The effectiveness of multimodal treatment of neck pain has precedence in the literature. A small case series (n = 3) by BenEliyahu22 showed that chiropractic care, along with physiotherapy and exercises, helped resolve neck pain with upper extremity radiculopathy and radiating symptoms. More significantly, a larger case series (n = 27) by the same author showed improved subjective ratings and radiographic findings in patients receiving a combination of flexion-distraction, traction, chiropractic manipulation, physiotherapy, and rehabilitative exercises for cervical and lumbar disk herniations. Repeat MRIs revealed reduced size or completely resorbed disk material in 63% of patients. Furthermore, 80% of patients reported visual analog scores of less than 2; and 78% were able to return to their predisability jobs.23
Before this case report, Kruse et al6-8 demonstrated a reduction in pain using the Cox flexion-distraction technique for numerous cervical spine conditions including spinal stenosis, cervical radiculopathy, Klippel-Feil syndrome, and disk herniation/degeneration. Further research should help validate Cox flexion-distraction as a noninvasive treatment option for cervical disk pathology with and without radiculopathy and radiating pain symptoms.
Limitations
The main limitation of this study is that multiple assistive modalities were used alongside the Cox flexion-distraction protocols. Although the Cox protocols were the most consistently and rigorously applied treatments, the presence of additional modalities may confound the conclusion that Cox flexion-distraction provided the greatest relief of symptoms.

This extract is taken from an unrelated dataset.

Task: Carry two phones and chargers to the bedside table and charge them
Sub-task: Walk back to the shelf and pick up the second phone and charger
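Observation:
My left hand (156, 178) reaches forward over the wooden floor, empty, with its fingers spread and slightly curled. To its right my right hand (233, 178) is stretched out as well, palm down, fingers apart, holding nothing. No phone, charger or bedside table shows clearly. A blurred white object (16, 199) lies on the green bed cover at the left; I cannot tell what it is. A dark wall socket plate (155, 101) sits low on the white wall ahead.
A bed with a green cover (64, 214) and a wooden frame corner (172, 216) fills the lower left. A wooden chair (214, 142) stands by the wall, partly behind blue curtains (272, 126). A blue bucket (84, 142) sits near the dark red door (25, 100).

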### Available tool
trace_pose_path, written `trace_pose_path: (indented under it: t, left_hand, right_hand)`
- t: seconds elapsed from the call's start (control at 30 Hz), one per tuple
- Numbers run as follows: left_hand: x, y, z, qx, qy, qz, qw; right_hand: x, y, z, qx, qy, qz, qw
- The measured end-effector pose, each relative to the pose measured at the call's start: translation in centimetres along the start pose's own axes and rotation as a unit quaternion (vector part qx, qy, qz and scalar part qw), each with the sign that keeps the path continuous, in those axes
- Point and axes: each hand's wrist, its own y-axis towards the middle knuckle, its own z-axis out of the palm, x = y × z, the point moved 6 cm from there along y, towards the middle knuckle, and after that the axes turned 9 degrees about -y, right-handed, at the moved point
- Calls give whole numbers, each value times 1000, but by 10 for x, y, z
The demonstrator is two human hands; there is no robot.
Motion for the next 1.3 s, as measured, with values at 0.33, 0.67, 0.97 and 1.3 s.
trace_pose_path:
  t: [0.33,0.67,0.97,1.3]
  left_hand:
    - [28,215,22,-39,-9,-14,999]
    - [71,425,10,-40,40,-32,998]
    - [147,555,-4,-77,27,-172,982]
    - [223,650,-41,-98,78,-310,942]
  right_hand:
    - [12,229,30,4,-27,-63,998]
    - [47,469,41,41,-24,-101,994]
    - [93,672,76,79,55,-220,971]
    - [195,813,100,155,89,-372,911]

Another limitation of this study is that only a single patient was reported and, therefore, the findings may not necessarily be generalizable to other patients. A case series and/or randomized clinical trials evaluating the efficacy of this novel treatment protocol for cervical spine disorders are warranted.
Conclusion
This case study showed successful treatment of a patient with confirmed cervical disk herniation with radiating pain and loss of sensation. Cox flexion-distraction applied to the cervical spine, along with assistive modalities such as Active Release Techniques, Graston Technique, and therapeutic exercises, led to full recovery. Eight months after the final treatment, the patient remained pain-free and fully functional.
Funding sources and potential conflicts of interest
No funding sources or conflicts of interest were reported for this study.
Acknowledgment
The author thanks Jennifer Hepps, MD, for her help with this manuscript and John Reeder, MD, FACR, for his help with the diagnostic imaging portion of this study.